## [TASK GOAL]
Search the data for the word "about". Reproduce every line where it is found.

Source data:
━━━━━━━━━━━━━━━━━━━━━━━━━━━━━━
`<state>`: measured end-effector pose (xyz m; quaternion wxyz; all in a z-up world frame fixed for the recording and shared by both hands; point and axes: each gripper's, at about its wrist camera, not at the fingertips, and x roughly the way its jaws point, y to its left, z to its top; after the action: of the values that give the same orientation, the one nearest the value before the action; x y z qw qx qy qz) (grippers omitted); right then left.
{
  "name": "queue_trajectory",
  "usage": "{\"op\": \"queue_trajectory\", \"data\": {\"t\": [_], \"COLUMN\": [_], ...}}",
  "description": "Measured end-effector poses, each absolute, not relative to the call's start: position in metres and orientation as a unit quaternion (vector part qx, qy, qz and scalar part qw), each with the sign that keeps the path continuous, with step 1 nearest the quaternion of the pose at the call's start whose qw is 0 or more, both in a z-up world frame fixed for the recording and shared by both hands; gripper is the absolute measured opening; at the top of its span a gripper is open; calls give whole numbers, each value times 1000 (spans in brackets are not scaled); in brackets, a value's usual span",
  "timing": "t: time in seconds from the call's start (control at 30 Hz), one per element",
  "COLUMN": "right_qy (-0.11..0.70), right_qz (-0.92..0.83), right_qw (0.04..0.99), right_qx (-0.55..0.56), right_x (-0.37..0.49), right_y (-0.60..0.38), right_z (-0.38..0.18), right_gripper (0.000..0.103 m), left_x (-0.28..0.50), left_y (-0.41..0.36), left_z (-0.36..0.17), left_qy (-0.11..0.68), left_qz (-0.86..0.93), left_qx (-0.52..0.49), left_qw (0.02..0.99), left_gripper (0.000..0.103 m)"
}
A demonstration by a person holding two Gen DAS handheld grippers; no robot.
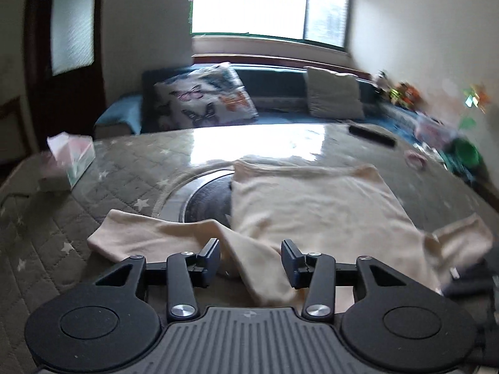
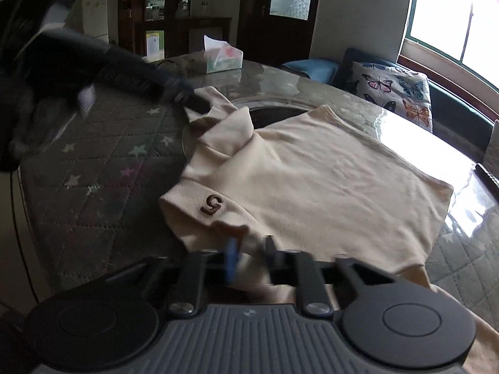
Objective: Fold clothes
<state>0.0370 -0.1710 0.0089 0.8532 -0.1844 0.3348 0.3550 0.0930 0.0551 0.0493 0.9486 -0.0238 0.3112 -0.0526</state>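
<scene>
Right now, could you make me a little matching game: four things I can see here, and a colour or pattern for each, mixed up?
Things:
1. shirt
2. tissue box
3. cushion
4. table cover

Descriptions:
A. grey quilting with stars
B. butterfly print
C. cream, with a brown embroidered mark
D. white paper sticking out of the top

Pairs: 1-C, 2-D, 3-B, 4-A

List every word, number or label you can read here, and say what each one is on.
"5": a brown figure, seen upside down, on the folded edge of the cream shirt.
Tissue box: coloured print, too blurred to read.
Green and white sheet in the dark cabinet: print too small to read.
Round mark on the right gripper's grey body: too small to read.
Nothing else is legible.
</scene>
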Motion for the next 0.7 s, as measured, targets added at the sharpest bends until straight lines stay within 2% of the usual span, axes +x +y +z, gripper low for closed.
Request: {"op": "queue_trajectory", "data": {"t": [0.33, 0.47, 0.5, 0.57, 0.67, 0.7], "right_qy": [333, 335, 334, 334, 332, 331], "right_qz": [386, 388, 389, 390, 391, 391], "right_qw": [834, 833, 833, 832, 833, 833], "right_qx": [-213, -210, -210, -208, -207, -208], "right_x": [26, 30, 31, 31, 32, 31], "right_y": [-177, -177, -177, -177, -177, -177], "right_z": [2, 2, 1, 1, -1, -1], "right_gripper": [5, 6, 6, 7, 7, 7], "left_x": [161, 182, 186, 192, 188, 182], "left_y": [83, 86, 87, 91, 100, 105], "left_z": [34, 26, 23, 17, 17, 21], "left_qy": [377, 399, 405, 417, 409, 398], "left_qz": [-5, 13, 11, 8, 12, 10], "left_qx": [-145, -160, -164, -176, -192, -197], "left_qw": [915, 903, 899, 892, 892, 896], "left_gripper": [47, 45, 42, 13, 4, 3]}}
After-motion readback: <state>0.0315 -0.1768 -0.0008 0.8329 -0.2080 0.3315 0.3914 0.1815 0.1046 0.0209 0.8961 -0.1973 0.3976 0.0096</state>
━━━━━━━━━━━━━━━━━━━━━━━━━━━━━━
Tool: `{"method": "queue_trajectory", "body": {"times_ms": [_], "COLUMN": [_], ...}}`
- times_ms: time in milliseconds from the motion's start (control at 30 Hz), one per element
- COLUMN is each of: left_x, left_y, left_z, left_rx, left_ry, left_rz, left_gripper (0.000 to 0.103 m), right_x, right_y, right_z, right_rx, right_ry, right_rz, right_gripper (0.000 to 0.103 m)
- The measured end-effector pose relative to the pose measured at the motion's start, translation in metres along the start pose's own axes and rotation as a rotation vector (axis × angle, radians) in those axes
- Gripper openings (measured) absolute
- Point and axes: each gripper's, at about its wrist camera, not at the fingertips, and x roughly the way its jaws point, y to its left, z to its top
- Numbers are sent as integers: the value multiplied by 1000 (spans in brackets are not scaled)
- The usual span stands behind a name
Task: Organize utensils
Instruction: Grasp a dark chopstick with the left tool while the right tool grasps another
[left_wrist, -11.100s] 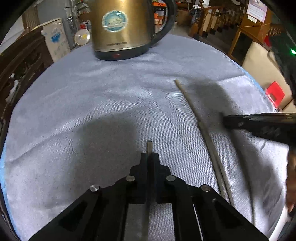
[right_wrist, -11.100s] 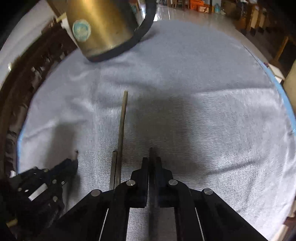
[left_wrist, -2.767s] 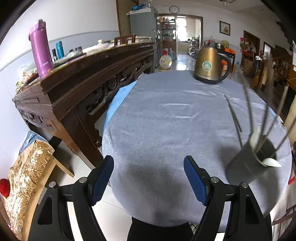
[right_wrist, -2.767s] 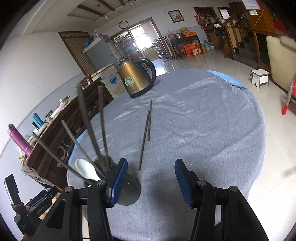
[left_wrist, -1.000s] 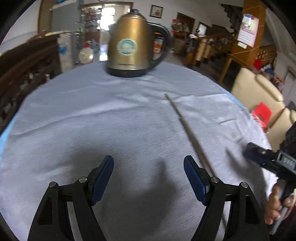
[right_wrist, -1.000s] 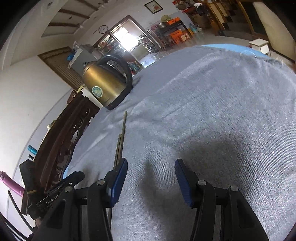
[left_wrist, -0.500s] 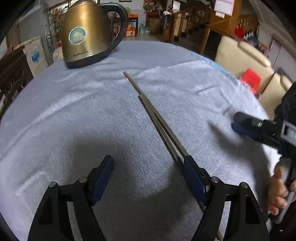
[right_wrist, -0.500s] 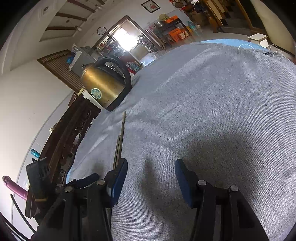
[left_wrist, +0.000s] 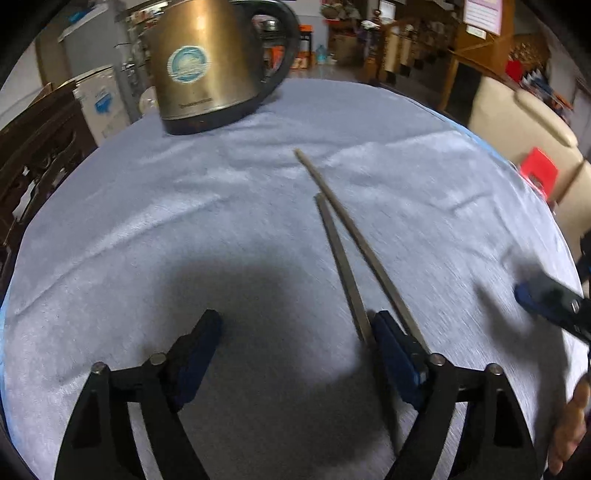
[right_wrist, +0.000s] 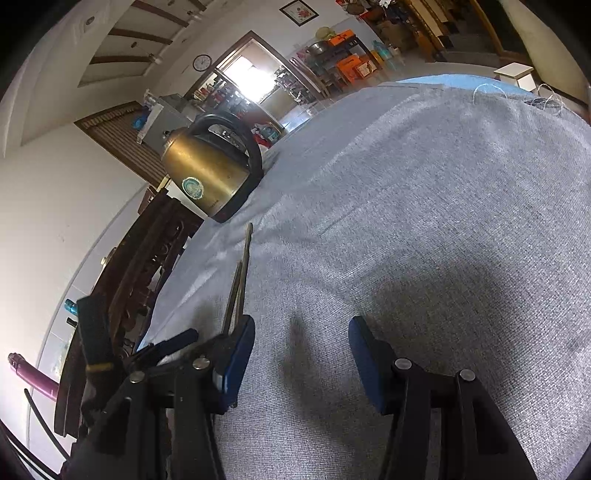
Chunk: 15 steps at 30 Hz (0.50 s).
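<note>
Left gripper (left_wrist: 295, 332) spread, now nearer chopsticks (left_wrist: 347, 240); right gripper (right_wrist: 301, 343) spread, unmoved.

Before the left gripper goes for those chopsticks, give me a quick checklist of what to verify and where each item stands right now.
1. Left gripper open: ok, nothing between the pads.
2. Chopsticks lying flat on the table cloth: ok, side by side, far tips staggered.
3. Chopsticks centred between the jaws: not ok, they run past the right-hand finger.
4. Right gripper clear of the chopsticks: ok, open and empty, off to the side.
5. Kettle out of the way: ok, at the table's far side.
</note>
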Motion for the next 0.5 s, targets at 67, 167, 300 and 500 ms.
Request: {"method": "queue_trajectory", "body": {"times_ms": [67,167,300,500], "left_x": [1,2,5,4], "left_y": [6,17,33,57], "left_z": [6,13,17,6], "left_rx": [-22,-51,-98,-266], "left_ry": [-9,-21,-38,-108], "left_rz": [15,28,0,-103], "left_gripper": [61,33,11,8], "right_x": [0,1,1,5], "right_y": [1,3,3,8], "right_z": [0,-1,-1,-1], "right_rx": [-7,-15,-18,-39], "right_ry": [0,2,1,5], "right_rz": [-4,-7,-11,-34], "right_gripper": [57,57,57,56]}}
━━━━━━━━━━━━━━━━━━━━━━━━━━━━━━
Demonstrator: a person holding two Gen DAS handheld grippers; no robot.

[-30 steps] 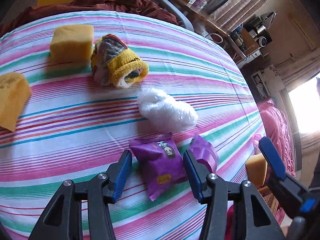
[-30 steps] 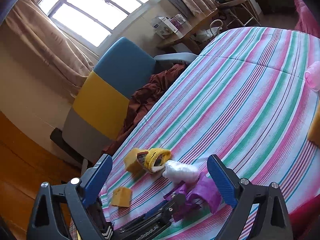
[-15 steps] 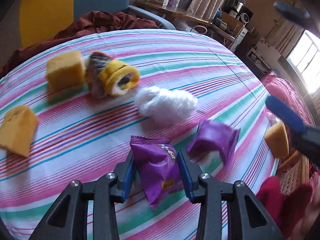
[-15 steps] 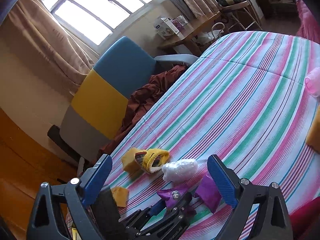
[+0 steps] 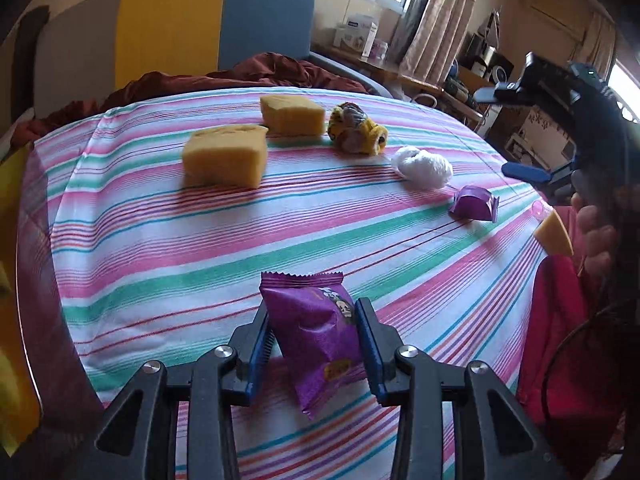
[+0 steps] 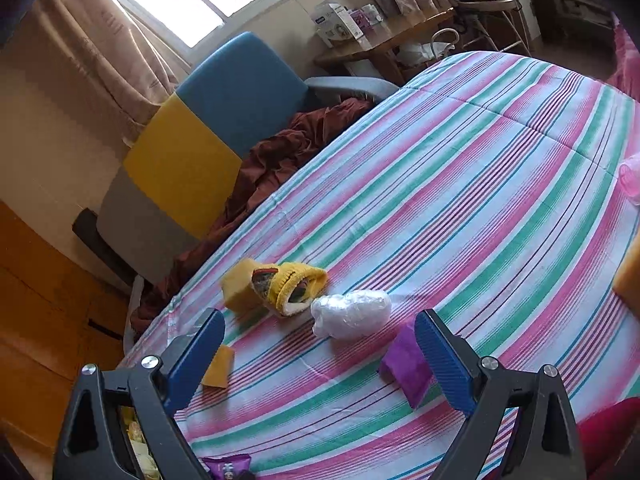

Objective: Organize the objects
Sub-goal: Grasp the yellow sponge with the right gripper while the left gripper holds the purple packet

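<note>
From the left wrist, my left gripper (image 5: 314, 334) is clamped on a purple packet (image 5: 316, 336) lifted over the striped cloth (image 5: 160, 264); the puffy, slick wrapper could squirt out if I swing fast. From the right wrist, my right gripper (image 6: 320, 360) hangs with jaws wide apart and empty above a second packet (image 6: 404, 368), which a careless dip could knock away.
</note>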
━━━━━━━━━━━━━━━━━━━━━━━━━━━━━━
## [RESPONSE AREA]
`<state>`: measured end-effector pose (xyz m; quaternion wxyz; all in a z-up world frame fixed for the recording and shared by both hands; point and axes: each gripper's, at about its wrist camera, not at the fingertips, and x roughly the way its jaws point, y to its left, z to its top; after the action: of the values that give the same orientation, the one nearest the value before the action; x y z qw qx qy qz) (grippers omitted); right then left.
- Point and axes: each gripper's, at about its wrist camera, not at the fingertips, and x roughly the way its jaws point, y to its left, z to its top

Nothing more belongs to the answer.